The Dublin of the period saw the rise of the aldermanic elite to a dominant role in civic politics and society. Dr Lennon explores the world of these patricians against the background of civic privilege, state policy and the growth of recusancy. He is also concerned to show how they consolidated their social position through marriage with fellow-patricians and gentry, and investment in urban and rural properties. Reconstructed biographies of some hundred leading councillors are supplied. In the course of the study, the author provides a valuable survey of the topography and history of late medieval Dublin and of public affairs in general in the period 1548- 1613.

CONTENTS
Introduction
1. Late medieval Dublin as setting
2. Continuity and change in the polity of Dublin, 1548-1613
3. The social standing of the patricians, 1550-1620
4. Civic privilege and state policy, 1548-97
5. Religion and the patriciate, 1560-97
6. Recusancy and the defence of privilege, 1597-1613
Conclusion
Appendices
I. The humble petition of the Mayor and Cyttisens, June 1597
II. Prosopography of aldermen of Dublin, 1550-1620

 

ABOUT THE AUTHOR
Colm Lennon is a Member of the Royal Irish Academy and Professor Emeritus of Maynooth University.
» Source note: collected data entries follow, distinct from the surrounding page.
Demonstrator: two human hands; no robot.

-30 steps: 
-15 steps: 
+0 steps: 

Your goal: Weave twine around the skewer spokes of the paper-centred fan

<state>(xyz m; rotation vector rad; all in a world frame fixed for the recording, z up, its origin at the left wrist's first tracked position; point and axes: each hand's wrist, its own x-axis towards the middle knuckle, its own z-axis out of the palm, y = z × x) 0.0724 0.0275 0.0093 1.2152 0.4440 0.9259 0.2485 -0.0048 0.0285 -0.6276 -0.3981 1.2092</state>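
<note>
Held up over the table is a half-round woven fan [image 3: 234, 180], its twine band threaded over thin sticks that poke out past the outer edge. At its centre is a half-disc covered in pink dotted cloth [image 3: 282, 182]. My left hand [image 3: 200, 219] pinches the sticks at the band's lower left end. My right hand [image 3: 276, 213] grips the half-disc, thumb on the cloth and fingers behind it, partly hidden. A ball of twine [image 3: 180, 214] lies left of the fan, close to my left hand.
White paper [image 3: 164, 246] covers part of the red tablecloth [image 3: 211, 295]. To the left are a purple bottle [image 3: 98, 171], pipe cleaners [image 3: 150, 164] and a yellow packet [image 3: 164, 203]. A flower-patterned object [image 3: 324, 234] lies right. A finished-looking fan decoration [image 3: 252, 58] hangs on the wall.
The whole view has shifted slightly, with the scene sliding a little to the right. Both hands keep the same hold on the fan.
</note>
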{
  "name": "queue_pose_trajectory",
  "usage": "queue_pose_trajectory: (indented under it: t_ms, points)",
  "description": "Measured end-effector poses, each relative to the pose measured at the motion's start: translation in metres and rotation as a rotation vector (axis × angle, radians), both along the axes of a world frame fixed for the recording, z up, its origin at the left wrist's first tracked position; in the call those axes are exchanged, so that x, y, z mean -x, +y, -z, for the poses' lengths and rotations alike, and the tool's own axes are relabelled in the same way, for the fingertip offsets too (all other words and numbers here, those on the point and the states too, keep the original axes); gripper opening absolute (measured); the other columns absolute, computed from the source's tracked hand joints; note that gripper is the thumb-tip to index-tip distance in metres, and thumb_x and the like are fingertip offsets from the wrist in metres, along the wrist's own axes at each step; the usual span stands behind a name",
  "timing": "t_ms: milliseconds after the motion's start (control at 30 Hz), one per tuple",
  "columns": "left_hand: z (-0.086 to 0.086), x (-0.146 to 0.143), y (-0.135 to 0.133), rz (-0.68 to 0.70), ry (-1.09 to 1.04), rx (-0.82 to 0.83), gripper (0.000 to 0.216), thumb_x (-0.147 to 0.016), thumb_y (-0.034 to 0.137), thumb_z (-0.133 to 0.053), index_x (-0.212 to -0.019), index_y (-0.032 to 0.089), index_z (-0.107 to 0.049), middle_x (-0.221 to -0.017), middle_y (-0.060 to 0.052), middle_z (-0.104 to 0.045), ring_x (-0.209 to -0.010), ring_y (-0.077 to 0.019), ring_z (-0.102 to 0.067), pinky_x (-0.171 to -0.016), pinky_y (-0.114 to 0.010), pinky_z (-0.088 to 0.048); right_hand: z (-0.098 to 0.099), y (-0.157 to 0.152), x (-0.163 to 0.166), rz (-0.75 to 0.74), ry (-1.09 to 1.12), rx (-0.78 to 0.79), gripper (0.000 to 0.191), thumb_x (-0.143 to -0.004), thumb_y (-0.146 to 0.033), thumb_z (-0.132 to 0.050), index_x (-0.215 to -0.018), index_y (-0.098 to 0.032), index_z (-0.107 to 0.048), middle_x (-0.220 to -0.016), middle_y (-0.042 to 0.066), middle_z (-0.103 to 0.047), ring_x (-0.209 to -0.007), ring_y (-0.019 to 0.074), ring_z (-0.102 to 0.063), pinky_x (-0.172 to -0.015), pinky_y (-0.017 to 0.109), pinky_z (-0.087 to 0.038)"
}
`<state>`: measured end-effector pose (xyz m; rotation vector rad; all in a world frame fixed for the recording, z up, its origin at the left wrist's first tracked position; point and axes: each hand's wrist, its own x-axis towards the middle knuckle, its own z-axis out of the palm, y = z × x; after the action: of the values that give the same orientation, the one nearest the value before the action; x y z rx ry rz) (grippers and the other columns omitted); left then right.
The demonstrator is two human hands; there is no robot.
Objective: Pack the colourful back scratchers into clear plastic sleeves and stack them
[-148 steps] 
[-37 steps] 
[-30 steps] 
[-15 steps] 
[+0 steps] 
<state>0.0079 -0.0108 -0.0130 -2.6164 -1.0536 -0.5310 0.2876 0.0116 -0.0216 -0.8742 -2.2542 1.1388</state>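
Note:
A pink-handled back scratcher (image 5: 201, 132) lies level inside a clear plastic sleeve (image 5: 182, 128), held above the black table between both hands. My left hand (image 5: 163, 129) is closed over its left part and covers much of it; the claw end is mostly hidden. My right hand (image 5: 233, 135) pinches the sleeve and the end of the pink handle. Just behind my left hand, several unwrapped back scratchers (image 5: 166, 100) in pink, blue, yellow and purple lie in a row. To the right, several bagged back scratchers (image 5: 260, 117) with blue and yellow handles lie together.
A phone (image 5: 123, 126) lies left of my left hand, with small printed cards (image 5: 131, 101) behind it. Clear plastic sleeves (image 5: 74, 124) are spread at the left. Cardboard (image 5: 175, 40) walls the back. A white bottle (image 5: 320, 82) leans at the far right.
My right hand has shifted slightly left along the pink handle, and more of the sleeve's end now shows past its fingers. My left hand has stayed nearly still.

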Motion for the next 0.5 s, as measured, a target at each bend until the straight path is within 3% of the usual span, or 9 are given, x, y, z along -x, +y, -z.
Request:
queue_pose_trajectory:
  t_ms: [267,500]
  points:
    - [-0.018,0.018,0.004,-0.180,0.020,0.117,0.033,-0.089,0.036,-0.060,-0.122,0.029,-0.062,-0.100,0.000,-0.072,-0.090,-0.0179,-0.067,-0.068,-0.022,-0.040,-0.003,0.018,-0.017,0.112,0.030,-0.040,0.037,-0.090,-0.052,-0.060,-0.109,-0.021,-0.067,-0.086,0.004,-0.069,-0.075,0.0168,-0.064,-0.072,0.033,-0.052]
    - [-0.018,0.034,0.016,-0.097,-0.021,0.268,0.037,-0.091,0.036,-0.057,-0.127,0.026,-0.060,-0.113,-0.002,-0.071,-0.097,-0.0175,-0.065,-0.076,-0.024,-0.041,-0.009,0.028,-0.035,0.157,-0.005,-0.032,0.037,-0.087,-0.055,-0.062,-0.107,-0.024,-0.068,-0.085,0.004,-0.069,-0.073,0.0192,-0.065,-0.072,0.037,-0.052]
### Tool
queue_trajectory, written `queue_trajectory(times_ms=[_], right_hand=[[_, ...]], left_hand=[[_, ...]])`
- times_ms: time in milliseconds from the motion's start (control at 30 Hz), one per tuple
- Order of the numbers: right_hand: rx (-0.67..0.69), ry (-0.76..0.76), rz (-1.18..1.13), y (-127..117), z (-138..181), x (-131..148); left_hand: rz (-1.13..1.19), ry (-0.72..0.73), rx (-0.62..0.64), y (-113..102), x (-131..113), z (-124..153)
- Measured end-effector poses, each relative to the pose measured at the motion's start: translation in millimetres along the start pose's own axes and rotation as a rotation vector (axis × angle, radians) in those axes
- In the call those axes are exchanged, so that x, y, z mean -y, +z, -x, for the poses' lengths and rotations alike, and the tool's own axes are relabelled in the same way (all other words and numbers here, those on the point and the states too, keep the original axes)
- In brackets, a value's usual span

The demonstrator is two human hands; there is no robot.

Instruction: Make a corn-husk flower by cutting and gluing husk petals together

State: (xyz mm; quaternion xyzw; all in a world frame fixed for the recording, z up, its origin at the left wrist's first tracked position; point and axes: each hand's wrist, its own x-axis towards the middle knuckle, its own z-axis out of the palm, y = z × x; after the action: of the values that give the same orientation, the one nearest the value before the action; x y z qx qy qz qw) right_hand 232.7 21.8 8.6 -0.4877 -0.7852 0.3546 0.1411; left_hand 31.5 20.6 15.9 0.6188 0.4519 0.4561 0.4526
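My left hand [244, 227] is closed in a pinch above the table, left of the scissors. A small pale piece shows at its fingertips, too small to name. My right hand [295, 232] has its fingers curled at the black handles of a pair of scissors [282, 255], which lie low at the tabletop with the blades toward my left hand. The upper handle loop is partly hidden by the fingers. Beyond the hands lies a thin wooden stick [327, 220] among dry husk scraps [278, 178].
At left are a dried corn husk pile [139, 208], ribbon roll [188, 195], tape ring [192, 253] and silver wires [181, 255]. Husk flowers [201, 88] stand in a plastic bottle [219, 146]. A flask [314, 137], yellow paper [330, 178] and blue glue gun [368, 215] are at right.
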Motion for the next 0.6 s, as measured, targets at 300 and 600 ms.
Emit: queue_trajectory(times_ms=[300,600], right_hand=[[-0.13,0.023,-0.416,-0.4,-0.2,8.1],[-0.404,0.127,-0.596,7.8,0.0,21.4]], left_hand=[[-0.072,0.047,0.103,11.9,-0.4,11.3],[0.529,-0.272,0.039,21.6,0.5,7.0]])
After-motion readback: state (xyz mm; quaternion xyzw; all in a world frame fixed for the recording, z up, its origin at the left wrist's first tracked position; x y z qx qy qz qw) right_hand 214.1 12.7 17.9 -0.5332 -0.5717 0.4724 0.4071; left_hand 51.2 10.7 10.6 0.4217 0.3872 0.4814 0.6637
He has written extensively on social, political and religious history in early modern Ireland. Some of his publications include: IHTA no. 19, Dublin, part II, 1610 to 1756 (Dublin, 2008); with John Montague John Rocque’s Dublin: a guide to the Georgian city (Dublin, 2010); Sixteenth-century Ireland (Dublin, 1994); and That field of glory: the story of Clontarf from battleground to garden suburb (Dublin, 2014).